Кто из мало-мальски образованных людей, даже неверующих, даже никогда не читавших Библии, не слышал о Голиафе, библейском великане, сраженном пращой Давида! Слышал, конечно, и Солженицын, но пишет: «Галиаф».
Троице-Сергиева лавра — одна из древнейших святынь не только православно-верующих, но и всего нашего народа, ибо с ее именем связано много героических событий, оно то и дело блистает на страницах русской истории. А Солженицын пишет: «Троицк о-Сергиевская лавра…» Будто она получила название не в честь святой Троицы и своего основателя преподобного отца Сергия, а в память безвестных товарищей Троицкого и Сергиева.

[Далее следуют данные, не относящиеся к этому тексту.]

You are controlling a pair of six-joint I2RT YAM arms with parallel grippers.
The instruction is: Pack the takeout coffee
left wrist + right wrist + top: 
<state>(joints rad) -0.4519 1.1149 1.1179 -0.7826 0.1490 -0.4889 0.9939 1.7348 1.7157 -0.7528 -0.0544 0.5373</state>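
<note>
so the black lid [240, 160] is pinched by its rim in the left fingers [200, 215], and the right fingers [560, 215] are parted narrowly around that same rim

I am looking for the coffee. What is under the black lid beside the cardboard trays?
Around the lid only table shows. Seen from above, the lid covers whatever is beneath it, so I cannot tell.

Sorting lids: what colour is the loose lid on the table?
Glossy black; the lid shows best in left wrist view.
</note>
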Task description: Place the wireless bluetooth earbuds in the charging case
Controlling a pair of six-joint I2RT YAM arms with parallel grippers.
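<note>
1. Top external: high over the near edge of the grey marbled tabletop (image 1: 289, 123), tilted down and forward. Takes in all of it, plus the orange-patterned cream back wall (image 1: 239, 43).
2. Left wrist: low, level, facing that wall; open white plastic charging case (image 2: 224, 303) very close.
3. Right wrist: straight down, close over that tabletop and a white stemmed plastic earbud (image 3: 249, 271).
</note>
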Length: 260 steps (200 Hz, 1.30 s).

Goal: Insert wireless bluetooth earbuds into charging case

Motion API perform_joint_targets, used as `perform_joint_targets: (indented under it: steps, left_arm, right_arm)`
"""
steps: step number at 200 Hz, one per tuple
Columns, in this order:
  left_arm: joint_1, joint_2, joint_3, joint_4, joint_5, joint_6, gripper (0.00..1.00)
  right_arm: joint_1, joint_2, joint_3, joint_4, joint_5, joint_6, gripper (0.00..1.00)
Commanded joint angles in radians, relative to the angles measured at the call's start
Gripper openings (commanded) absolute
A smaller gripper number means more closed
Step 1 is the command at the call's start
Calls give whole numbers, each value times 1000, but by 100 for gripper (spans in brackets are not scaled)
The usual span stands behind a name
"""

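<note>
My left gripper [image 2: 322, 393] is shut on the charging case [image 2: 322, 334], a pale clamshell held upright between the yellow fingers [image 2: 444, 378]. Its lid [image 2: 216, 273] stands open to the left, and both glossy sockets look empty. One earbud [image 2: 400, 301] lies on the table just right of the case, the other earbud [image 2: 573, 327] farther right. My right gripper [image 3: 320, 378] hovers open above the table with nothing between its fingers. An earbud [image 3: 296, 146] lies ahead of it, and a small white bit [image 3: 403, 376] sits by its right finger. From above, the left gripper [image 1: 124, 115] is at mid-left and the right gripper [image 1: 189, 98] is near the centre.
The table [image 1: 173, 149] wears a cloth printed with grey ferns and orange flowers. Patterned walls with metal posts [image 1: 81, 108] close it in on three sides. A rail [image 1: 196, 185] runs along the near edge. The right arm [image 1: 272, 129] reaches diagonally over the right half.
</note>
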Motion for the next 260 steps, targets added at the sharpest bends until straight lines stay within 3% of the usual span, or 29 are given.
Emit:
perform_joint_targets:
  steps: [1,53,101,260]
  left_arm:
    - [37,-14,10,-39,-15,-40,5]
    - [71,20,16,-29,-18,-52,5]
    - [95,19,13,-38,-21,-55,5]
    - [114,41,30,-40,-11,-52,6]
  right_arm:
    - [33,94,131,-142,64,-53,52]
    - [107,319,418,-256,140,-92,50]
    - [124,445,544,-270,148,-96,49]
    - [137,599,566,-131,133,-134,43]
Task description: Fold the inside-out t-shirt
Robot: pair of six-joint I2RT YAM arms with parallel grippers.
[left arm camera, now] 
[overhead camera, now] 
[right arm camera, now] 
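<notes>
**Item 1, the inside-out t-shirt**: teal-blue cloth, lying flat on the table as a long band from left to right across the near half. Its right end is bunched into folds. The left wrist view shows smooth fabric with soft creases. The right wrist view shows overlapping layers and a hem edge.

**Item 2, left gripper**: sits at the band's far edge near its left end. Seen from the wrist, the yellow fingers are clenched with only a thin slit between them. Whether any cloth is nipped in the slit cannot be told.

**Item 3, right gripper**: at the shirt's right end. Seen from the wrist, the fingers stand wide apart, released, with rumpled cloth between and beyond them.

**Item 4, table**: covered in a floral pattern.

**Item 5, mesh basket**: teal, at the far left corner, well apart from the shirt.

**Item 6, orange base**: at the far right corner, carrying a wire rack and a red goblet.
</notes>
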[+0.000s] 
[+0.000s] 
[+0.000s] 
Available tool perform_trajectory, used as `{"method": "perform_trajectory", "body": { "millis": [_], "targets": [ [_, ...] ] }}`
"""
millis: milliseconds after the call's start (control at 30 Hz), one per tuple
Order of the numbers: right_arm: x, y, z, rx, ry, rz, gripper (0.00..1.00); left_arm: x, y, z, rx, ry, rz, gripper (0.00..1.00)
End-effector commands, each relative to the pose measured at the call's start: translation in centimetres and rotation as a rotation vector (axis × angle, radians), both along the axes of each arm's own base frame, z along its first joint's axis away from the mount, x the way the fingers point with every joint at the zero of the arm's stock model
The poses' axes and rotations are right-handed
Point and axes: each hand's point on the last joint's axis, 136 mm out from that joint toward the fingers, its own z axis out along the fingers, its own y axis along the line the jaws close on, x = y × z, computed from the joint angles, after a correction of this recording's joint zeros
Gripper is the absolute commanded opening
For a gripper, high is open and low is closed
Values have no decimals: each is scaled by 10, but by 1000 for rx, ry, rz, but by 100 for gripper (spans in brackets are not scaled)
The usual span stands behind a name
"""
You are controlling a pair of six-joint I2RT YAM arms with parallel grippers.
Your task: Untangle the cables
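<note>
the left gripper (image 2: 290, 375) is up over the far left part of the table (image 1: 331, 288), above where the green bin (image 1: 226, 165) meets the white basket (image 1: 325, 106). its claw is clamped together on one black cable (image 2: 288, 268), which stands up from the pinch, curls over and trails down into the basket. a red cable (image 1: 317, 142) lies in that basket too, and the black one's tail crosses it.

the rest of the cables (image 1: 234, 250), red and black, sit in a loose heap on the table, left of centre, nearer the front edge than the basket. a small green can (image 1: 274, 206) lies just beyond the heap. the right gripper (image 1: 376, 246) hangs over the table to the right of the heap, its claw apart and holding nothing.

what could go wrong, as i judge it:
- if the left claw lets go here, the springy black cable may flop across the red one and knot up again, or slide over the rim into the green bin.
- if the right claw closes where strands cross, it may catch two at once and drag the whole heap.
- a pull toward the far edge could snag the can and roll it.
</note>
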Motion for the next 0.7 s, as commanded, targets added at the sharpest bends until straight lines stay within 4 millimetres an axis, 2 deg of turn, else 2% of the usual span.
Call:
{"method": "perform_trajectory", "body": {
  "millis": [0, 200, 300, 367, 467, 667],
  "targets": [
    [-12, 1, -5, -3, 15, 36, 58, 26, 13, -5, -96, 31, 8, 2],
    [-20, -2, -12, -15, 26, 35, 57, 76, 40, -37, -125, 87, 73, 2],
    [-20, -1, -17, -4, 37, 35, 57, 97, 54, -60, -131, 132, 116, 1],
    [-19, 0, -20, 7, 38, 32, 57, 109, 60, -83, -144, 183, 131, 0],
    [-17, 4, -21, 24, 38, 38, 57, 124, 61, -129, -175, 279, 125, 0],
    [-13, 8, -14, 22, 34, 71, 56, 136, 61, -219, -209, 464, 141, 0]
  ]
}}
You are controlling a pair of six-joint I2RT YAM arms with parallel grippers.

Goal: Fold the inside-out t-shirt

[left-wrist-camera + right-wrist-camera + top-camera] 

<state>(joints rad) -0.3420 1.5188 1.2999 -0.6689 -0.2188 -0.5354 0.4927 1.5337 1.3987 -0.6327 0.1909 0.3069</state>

После этого можно ли удивляться таким, допустим, вещам. Дается в пересказе известное изречение «От меча погибнете сами вы, взявшие меч» и указывается источник: Евангелие от Матфея, 25, 52. Получив уже достаточно ясное представление об учености нашего доморощенного богослова, невольно испытываешь потребность проверить — так ли это? Достаем с заветной полочки Библию, открываем искомое Евангелие и видим: там и стиха-то 52-го нет, а только 46! Мы об этом не стали бы и упоминать, если бы Солженицын не сваливал здесь свою богословскую дремучесть на самого патриарха Тихона: это, мол, он указал такой источник.
Но есть все же и библейские имена, и религиозные названия, и богословские понятия, которые Солженицын и толкует верно, и пишет грамотно. Например, он совершенно правильно понимает и без единой ошибки пишет библейские имена Ирод, Каин, Иуда.
Разумеется, уровень религиозно-богословских познаний Солженицына — еще один веский довод в пользу сильных сомнений: истинно ли верующий человек перед нами? Если он не нашел времени на то, чтобы разобраться даже не в тонкостях, а в довольно существенных понятиях и фактах религии, если не пожелал потратить труда, чтобы все это органично усвоить, впитать, значит, у него нет любви, значит, он относится ко всему этому несерьезно, кое-как, — откуда же тут взяться вере?